• PROBLEM TO WORK ON:
Copy the lines below as they are; omit the images they contain.

• SUPPLIED DATA:
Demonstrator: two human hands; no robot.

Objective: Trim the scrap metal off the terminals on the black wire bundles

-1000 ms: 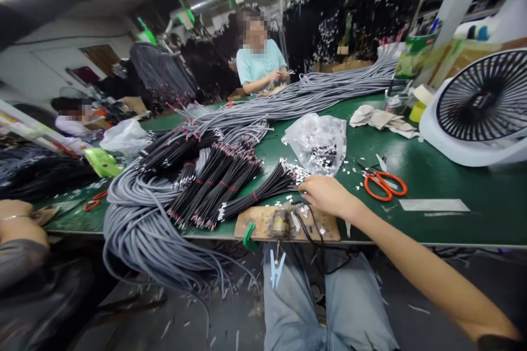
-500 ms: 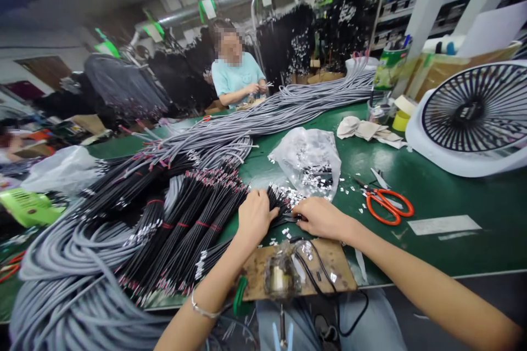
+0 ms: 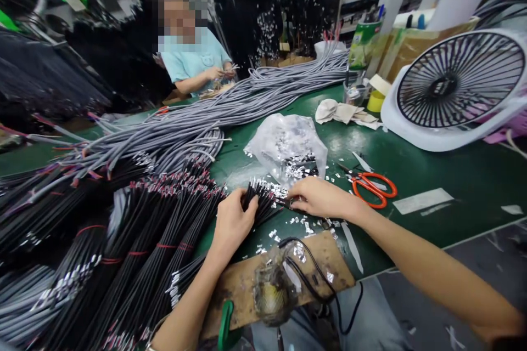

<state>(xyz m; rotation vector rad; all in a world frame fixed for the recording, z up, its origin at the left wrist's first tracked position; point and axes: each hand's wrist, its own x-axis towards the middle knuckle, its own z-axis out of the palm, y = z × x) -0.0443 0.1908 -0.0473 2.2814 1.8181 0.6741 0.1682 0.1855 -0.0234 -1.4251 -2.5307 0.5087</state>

• RESULT FOR THIS EXERCISE:
Demonstrator: two human hands; no robot.

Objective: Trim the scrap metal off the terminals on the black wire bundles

-1000 ms: 
-500 ms: 
+0 ms: 

<state>(xyz m; rotation vector rad; all in a world frame fixed for the recording, z up, its origin at the left wrist's first tracked position; point and axes: each hand's wrist, its own x-axis towards the middle knuckle, its own z-axis out of the palm, y = z × x) -0.0443 0.1908 -0.0473 2.2814 1.8181 0.6741 0.1682 0.1855 -0.0234 -1.4251 -2.5307 0.5087</state>

This output is complete.